On September 21, the Federal Reserve had announced it would take on Operation Twist after the ECB and Swiss National Bank (euro peg) had come into the global picture earlier in the same month. From those onward, several intense weeks, lasting to the end of October, when UST 10s added a far more robust 70 bps to their low yields.

In yet one more calendar year example, the very next year, 2012, pretty much the same pattern plays out. And that one is perhaps most eerily similar to the current one. Though the low point for the 10s fell on July 25 back in 2012, that’s actually even closer to our recent August 4 for 2021.



While tapering QE’s would be something for markets in 2013 to deal with, before they could, in 2012’s recessionary climate (Euro$ #2 hitting the world hard despite all that stuff late in 2011), there would first need to be some QE’s.

Then-Chairman Ben Bernanke had obliged first with QE3. When? Announced in September 2012 (followed by a fourth QE that December). Before those, then-ECB Governor Mario Draghi had already stolen his thunder by making his (in)famous “promise” on July 26 – meaning our 10-year UST yields had reached their lows the very day before.

Almost every September (including 2010’s; not discussed here) seems to be a bad time at the middle and long end of the Treasury curve.
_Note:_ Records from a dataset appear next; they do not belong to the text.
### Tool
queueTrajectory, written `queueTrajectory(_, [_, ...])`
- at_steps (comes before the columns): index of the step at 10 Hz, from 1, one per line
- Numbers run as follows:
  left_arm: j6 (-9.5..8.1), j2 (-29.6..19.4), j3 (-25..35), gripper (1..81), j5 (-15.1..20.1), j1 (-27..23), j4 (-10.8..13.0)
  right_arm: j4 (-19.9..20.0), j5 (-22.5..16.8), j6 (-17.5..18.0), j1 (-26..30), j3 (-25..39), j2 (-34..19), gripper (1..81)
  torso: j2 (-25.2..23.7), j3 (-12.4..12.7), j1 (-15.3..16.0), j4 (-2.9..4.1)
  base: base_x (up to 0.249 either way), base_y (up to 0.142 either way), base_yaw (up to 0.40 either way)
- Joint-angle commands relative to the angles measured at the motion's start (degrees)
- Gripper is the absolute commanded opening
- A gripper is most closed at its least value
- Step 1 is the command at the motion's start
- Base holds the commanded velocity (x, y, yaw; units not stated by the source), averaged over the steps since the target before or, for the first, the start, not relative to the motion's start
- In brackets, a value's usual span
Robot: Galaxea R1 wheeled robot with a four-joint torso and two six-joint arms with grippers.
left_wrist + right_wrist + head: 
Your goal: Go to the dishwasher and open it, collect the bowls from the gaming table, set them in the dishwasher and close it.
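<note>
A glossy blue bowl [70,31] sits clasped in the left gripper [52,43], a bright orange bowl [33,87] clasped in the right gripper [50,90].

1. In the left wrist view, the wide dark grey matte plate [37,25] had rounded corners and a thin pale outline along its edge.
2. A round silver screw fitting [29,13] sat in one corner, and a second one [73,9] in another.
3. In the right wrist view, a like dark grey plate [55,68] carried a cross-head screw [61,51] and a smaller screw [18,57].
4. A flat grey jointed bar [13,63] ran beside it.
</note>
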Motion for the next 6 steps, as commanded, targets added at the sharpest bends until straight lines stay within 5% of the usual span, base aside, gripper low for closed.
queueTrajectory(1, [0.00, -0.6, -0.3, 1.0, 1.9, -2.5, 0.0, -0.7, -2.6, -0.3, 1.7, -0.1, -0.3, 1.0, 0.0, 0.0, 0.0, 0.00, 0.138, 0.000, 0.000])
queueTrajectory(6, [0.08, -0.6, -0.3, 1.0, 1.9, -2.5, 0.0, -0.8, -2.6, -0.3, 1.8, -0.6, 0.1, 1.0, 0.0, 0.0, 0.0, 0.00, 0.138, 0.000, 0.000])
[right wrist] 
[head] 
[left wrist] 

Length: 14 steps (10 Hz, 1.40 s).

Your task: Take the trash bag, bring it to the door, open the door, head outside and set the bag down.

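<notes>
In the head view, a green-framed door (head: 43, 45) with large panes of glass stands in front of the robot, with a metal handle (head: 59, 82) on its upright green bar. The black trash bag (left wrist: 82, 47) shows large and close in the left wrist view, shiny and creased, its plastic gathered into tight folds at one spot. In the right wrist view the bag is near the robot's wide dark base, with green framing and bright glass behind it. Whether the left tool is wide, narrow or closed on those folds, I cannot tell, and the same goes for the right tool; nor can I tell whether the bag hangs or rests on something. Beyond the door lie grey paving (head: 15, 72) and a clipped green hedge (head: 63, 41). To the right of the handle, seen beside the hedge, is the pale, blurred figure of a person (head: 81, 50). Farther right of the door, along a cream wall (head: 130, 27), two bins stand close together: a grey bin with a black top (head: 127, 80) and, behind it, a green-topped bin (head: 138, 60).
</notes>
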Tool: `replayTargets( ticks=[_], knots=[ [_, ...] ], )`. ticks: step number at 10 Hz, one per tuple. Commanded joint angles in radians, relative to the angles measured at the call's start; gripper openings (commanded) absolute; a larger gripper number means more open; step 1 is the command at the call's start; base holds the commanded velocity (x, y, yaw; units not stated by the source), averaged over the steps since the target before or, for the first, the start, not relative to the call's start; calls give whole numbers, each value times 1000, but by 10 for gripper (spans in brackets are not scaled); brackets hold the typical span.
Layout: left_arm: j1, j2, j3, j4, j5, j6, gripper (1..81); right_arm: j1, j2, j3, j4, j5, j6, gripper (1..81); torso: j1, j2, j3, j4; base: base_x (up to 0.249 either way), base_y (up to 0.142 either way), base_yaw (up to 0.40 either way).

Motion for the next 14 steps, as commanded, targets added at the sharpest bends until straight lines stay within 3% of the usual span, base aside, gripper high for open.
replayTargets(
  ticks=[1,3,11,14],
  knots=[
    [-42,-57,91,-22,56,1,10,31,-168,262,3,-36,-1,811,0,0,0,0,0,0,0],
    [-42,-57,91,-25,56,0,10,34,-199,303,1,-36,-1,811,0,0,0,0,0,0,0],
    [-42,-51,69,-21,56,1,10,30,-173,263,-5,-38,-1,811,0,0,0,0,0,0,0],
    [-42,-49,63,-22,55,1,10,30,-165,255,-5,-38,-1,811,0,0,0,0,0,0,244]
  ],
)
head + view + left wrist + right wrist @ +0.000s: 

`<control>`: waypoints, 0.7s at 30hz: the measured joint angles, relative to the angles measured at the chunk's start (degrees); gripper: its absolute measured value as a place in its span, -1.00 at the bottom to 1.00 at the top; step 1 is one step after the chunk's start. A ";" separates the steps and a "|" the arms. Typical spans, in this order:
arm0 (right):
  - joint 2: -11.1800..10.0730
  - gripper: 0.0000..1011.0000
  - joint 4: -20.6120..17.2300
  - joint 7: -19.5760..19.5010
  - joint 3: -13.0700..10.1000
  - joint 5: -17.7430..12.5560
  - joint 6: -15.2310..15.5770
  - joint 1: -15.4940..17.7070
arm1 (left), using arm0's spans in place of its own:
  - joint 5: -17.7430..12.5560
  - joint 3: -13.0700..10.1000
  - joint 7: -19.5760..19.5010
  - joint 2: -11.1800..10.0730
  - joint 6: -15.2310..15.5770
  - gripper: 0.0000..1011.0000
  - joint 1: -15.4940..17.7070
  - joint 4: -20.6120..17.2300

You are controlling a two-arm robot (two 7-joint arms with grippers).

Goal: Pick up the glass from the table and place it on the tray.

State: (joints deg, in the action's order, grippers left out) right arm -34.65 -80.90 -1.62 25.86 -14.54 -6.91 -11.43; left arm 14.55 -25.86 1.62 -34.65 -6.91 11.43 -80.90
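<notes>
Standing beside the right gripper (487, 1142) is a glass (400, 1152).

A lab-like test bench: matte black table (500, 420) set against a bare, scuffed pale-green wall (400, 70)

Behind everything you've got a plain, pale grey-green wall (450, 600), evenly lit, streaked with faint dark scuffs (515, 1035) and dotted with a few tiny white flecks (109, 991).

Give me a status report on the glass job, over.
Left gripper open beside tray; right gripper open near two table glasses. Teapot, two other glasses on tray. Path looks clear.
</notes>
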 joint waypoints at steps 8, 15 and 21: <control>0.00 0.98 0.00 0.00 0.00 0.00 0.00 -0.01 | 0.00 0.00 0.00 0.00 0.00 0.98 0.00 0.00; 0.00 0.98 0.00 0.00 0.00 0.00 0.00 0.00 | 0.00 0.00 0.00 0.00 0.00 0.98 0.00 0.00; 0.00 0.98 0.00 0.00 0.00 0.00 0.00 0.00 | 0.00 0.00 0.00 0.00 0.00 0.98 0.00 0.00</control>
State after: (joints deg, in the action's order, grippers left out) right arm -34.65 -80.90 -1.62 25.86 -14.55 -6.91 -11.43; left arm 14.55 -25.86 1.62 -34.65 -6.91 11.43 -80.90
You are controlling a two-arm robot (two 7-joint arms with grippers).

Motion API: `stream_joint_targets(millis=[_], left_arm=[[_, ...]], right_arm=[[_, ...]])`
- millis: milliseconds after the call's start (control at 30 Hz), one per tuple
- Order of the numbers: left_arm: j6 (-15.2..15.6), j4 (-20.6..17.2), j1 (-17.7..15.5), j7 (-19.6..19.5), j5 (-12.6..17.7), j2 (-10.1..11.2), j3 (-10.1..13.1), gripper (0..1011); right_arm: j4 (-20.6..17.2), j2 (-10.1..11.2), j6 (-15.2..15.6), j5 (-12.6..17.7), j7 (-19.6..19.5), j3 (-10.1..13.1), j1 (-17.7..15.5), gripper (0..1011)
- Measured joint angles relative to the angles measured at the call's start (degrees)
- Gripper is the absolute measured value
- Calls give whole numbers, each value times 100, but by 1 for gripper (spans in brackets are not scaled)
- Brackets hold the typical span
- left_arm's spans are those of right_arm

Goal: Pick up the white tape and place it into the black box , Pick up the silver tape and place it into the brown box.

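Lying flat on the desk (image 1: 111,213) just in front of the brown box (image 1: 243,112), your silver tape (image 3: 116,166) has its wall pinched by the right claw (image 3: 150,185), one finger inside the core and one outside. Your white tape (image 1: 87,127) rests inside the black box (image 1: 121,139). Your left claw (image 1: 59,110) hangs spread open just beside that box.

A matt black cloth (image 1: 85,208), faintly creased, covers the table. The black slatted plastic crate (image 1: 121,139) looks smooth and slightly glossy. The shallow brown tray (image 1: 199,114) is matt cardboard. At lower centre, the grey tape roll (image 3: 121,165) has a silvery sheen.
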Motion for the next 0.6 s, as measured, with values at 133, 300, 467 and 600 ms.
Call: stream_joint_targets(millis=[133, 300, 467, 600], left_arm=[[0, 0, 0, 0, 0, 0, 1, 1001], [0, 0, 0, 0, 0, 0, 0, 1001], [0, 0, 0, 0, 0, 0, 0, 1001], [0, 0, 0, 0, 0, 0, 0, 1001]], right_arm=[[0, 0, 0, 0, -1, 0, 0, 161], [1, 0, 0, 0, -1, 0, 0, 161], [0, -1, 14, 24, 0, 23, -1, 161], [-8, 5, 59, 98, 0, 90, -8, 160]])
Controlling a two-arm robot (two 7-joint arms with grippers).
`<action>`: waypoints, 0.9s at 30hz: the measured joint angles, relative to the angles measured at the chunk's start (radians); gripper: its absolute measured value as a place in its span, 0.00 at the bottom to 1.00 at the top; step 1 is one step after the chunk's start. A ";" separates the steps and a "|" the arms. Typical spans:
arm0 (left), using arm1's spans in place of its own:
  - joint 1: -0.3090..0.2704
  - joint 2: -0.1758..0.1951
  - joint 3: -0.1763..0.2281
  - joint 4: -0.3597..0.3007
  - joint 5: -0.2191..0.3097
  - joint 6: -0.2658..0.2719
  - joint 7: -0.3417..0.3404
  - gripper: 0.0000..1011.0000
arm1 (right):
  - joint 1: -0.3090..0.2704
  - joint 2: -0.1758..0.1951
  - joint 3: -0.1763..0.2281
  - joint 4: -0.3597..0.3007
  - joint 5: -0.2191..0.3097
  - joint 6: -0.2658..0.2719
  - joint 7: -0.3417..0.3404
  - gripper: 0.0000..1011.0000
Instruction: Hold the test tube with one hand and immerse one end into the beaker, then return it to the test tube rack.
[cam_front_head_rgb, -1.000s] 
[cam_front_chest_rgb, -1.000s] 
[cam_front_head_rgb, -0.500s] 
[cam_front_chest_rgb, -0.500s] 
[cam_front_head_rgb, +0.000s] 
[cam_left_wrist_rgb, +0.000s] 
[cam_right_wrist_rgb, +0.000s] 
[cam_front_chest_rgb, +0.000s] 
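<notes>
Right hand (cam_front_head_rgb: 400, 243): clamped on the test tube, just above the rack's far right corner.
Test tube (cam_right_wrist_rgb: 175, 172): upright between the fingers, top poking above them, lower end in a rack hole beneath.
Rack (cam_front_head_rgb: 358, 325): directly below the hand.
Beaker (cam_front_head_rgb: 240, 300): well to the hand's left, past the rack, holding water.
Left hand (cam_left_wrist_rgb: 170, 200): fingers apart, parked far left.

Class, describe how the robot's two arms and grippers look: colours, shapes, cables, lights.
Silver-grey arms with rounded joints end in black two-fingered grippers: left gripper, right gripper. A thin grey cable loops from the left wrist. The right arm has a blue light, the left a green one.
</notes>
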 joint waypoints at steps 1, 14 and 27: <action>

Whichever annual “bloodbath” extends more often than not into October and has frequently enough lasted longer in a few of these calendar years.

All of them, they make the current move in UST’s seem like child’s play when having done so.

Not a single one has meant huge inflationary potential, or the brokest human institution ever to grace our fiscal nightmares, Uncle Sam, reaching its vigilantism limit. On the contrary, though these are all, or nearly all, following along the same calendar regimes none of their BOND ROUTS!!! have ever represented anything more than a temporary waypoint in between the way down in yields.

Markets don’t ever go in a straight line, and there’s a regular bend or rebound in it each Autumn. It’s not really about the tapering of, nor the onset for, QE’s. 

Still, this can’t be all random coincidence. There is definitely “something” about August, September, and nearly every post-2008 Autumn (2013 no exception, it just got started earlier).

Hope springs eternal, and for our cases that’s not in Spring.